_Your objective_:
Show only those lines of the entries where the string "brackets" is found.

(Data records)
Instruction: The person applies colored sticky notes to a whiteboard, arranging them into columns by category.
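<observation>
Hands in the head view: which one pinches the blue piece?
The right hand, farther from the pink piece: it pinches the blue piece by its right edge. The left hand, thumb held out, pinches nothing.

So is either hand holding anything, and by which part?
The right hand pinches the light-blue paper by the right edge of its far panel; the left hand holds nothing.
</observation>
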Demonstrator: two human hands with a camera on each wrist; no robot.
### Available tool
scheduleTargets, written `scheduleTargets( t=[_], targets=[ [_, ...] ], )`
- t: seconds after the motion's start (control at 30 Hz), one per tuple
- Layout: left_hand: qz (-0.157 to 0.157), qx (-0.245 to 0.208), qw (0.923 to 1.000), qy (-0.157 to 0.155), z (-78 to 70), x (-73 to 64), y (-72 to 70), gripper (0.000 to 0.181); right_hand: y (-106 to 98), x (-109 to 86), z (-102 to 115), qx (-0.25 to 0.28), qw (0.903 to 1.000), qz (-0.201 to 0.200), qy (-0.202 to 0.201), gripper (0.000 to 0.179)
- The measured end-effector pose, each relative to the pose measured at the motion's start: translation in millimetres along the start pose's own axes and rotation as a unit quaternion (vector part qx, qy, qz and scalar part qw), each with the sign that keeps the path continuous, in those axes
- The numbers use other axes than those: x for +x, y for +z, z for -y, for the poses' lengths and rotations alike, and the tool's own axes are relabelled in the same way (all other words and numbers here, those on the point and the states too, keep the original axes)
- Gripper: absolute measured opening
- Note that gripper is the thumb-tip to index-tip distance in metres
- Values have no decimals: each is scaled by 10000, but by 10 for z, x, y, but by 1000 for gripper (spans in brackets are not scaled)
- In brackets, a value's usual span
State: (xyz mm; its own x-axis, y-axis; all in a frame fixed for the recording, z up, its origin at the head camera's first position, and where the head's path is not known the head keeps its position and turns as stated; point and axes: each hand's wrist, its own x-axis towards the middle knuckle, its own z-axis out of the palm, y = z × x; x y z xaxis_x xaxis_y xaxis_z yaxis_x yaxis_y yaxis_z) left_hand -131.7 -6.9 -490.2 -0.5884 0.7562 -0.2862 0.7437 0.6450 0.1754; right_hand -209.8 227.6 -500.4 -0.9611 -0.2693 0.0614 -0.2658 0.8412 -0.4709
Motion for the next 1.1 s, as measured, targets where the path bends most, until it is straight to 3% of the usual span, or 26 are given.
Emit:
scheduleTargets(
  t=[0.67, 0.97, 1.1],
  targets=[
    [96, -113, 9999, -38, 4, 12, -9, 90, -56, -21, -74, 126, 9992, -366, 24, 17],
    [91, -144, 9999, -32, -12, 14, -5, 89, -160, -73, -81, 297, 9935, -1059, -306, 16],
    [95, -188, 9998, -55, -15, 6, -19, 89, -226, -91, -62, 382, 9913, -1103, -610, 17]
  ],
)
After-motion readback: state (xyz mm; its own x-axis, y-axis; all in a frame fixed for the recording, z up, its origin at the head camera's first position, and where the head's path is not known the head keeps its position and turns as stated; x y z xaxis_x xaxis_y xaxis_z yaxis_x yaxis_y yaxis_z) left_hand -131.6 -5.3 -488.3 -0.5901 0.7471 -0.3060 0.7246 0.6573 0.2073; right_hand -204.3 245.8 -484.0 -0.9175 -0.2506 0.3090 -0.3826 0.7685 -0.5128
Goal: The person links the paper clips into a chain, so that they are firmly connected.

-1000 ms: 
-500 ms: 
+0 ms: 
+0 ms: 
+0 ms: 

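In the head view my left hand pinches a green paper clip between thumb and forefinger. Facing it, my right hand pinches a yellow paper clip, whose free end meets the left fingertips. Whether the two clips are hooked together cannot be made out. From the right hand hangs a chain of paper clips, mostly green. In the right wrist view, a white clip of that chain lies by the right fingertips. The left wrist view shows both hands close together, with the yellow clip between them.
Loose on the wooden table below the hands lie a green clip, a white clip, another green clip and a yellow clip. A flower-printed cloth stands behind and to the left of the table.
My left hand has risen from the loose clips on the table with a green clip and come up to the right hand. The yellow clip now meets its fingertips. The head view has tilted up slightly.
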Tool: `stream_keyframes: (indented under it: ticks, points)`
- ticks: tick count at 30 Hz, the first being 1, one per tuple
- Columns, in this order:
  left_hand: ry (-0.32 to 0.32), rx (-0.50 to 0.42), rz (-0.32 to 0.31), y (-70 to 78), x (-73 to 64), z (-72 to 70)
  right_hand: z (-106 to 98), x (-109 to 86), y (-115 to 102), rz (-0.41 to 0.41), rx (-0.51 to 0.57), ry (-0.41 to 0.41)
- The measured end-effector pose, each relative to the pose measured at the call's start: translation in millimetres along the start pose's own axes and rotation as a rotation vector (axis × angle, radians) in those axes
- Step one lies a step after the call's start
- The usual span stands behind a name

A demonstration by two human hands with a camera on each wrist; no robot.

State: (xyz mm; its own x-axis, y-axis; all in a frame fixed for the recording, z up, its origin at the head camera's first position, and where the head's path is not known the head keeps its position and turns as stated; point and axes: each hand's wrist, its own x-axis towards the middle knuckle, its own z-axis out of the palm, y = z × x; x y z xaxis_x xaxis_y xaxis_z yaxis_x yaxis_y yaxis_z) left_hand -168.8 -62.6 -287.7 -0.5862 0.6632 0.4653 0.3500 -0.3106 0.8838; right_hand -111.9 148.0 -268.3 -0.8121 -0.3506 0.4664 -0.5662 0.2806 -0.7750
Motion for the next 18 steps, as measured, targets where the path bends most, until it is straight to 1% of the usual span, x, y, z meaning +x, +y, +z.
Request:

_Your solution_:
- Values have no decimals: each is scaled by 10000, but by 10 for z, x, y, but by 1000 for gripper (spans in brackets are not scaled)
- In brackets, a value's usual span

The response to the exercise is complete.